> **Supplied records**:

********

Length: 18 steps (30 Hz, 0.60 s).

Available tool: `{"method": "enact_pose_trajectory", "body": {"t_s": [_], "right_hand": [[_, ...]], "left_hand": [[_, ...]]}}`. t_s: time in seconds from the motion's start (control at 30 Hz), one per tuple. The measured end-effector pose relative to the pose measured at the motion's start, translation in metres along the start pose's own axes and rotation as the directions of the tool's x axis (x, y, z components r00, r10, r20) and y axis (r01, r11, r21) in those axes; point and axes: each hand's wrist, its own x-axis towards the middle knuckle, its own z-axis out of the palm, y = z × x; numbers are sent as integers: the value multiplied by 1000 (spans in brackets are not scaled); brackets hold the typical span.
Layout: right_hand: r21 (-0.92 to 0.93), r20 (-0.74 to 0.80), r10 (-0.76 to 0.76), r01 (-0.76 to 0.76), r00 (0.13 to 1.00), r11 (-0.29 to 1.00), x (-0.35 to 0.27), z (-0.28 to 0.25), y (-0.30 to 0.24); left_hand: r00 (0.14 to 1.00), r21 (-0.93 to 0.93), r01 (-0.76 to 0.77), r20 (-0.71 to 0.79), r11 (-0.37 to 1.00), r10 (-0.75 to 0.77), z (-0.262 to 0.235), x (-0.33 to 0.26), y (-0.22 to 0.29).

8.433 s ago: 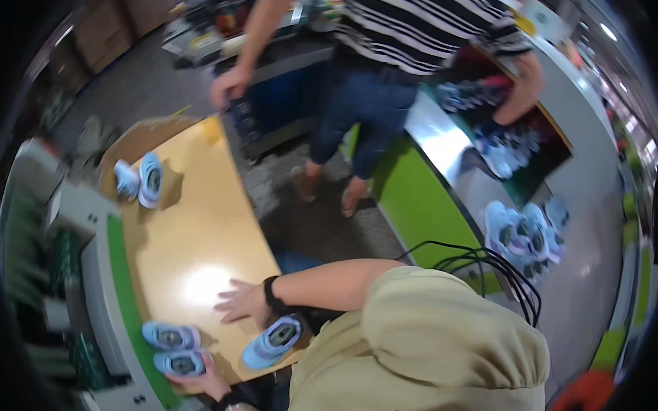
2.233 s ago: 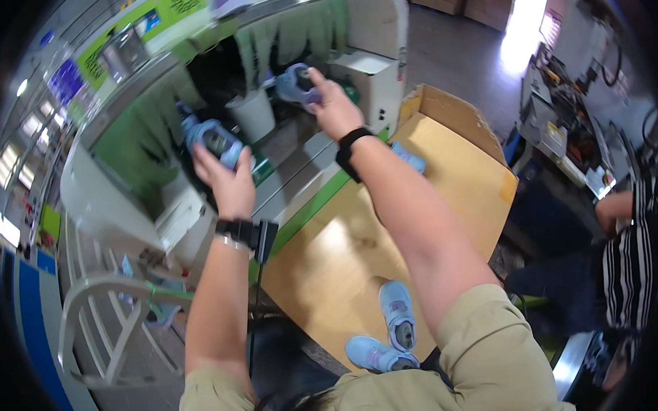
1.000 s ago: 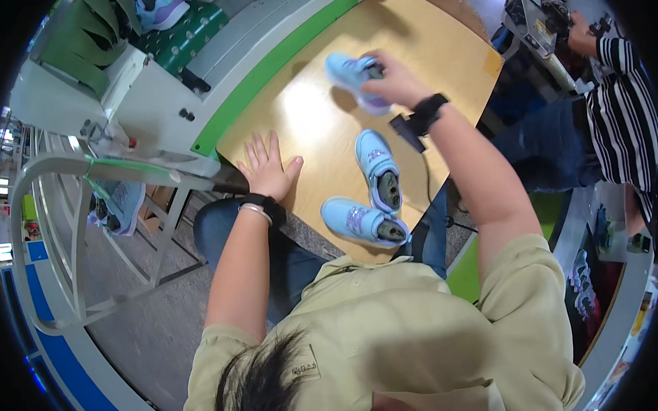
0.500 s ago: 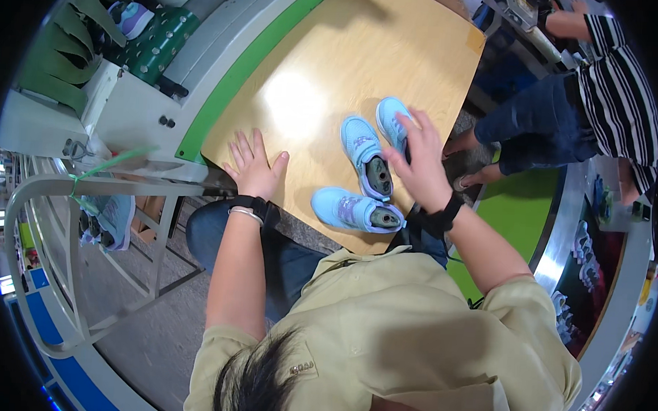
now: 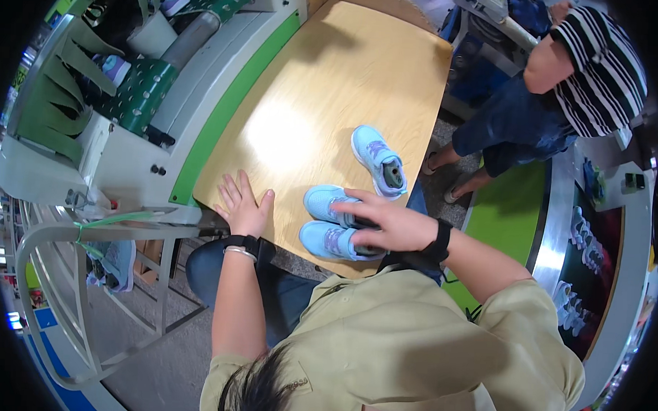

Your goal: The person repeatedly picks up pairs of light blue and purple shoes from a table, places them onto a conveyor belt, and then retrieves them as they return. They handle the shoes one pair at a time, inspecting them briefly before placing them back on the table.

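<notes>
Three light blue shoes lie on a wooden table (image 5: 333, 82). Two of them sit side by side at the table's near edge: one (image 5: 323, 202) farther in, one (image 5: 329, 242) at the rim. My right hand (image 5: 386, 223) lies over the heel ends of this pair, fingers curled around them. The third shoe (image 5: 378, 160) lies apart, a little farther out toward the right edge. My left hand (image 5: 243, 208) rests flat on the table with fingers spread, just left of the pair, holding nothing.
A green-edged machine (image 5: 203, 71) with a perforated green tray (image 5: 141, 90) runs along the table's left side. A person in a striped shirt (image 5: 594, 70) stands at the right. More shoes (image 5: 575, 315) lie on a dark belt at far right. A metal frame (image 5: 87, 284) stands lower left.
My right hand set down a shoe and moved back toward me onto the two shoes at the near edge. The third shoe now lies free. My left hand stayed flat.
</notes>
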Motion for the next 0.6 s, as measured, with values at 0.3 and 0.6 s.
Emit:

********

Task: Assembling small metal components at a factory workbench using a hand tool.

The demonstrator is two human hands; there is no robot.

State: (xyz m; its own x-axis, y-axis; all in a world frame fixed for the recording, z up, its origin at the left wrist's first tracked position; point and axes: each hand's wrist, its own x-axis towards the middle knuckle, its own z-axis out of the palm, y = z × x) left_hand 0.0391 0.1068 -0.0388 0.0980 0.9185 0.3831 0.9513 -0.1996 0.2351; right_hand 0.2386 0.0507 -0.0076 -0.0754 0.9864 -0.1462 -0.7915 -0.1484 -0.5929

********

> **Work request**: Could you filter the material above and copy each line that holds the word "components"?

> **Result**:
Available tool: `{"method": "enact_pose_trajectory", "body": {"t_s": [_], "right_hand": [[_, ...]], "left_hand": [[_, ...]]}}`. t_s: time in seconds from the motion's start (control at 30 Hz), one per tuple. The measured end-effector pose relative to the pose measured at the motion's start, translation in metres along the start pose's own axes and rotation as the directions of the tool's x axis (x, y, z components r00, r10, r20) and y axis (r01, r11, r21) in those axes; point and axes: each hand's wrist, its own x-axis towards the middle knuckle, its own z-axis out of the palm, y = z × x; numbers are sent as integers: the value multiplied by 1000 (spans in brackets are not scaled); brackets hold the typical span.
Task: Assembling small metal components at a factory workbench using a hand tool.

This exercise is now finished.